En revanche, sans pas de tir disponible, cette fiabilité devient théorique. Tant que le site 31/6 n’est pas de nouveau certifié pour le vol habité, la Russie ne peut pas lancer de nouveaux équipages. Or, les autres cosmodromes russes ne disposent pas encore des infrastructures humaines, médicales et de sécurité nécessaires pour accueillir de tels décollages.

À court terme, Moscou a donc deux options principales :

  • accélérer les travaux à Baïkonour, quitte à réduire les marges de sécurité ;
  • accepter une pause dans ses vols habités, en misant sur la future montée en puissance du cosmodrome de Vostotchny, encore loin d’être prêt pour ce type de missions.

L’ISS, terrain fragile d’une coopération qui survit aux tensions

L’incident de Baïkonour intervient dans un contexte géopolitique où la coopération spatiale entre la Russie et les États-Unis fait figure d’exception. Malgré la guerre en Ukraine et les sanctions, les équipages mixtes à bord de l’ISS ont continué de se relayer, avec des échanges de sièges entre Soyouz et les capsules américaines.

Le lancement du 27 novembre s’inscrivait dans ce cadre : deux Russes, un Américain, un vaisseau Soyouz aguerri, et une station qui demeure l’un des rares projets où les deux puissances collaborent encore au quotidien.

Si le pas de tir reste indisponible longtemps, la Russie perdrait son autonomie d’accès à l’espace pour ses propres cosmonautes et devrait, à terme, négocier des places à bord de véhicules américains.
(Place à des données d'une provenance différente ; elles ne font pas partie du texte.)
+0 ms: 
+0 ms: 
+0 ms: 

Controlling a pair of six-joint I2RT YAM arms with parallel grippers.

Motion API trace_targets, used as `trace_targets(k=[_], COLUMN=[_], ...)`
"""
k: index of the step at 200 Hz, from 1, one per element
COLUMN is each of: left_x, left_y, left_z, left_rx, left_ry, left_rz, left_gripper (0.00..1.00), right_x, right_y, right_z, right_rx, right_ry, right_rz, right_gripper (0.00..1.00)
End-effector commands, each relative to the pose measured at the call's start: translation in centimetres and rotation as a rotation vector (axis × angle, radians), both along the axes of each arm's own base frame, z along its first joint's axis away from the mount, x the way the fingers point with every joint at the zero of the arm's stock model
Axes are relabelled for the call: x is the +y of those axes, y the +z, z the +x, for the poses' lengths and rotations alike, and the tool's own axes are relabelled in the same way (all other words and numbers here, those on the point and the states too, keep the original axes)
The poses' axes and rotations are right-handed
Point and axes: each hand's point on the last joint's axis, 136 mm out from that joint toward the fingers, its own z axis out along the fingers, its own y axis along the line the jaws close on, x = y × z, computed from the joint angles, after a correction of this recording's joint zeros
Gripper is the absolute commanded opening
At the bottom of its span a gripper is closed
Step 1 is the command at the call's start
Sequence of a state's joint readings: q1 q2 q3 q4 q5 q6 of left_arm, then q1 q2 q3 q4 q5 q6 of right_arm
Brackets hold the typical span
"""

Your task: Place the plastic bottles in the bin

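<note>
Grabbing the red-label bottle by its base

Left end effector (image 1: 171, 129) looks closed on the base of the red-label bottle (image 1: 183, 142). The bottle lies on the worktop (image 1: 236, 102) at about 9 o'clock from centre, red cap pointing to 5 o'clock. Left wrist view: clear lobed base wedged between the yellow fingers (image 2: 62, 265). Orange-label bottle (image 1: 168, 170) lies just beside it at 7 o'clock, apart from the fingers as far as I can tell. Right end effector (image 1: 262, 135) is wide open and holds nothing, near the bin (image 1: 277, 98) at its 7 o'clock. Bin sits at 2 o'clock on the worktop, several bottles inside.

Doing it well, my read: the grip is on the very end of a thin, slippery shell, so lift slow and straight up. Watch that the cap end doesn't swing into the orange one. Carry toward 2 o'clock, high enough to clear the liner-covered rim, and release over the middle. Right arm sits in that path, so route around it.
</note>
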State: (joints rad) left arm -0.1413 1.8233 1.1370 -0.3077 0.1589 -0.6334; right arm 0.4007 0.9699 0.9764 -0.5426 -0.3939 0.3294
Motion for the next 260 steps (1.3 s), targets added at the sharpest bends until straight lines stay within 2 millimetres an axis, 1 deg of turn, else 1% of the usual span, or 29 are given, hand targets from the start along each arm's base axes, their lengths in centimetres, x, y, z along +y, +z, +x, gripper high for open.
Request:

Un scénario délicat politiquement, mais qui pourrait s’imposer comme la seule solution pour maintenir une présence russe à bord de la station.


Un cosmodrome historique mis à l’épreuve du temps

Baïkonour n’est pas seulement un site de lancement. C’est l’un des lieux emblématiques de l’Histoire spatiale mondiale, celui d’où est parti Gagarine en 1961. Depuis, la steppe kazakhe a accueilli des générations de fusées et a vu se réaliser quelques-uns des plus grands exploits du programme soviétique puis russe.

Mais cet héritage repose en grande partie sur des infrastructures vieillissantes. Certaines ont été modernisées, d’autres adaptées, mais la plupart restent soumises à des contraintes extrêmes lors de chaque allumage de moteurs. Les travaux menés ces dernières années ont permis de prolonger l’usage du pas de tir, mais l’incident du 27 novembre apparaît comme un signe que le site approche de ses limites structurelles.